■ What the task asks
All of the data below should be output exactly as given.

■ Raw data
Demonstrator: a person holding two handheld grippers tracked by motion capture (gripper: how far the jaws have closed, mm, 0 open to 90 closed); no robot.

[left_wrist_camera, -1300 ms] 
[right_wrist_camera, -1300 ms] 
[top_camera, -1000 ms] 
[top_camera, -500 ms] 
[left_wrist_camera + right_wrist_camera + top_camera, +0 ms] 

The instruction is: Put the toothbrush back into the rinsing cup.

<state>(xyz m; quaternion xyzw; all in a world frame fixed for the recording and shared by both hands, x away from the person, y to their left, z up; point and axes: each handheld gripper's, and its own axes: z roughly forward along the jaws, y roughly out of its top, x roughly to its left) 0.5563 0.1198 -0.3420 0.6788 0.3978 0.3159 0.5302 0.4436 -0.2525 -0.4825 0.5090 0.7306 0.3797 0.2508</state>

■ Your response
Demonstrator: a person holding two handheld grippers tracked by motion capture (gripper: how far the jaws have closed, mm, 0 open to 90 closed); no robot.

[left_wrist_camera, -1300 ms] 
[right_wrist_camera, -1300 ms] 
[top_camera, -1000 ms] 
[top_camera, -500 ms] 
[left_wrist_camera + right_wrist_camera + top_camera, +0 ms] 

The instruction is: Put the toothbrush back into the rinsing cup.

<state>(xyz m; quaternion xyzw; all in a world frame fixed for the recording and shared by both hands, x away from the person, y to their left, z up; point and axes: each handheld gripper's, and its own axes: z roughly forward along the jaws, y roughly out of its top, x roughly to its left) 0.5563 0.1198 -0.3420 0.6788 0.3978 0.3159 0.5302 0.4436 -0.2525 -0.4825 0.5090 0.7306 0.3797 0.2508</state>

There is no additional output for this exercise.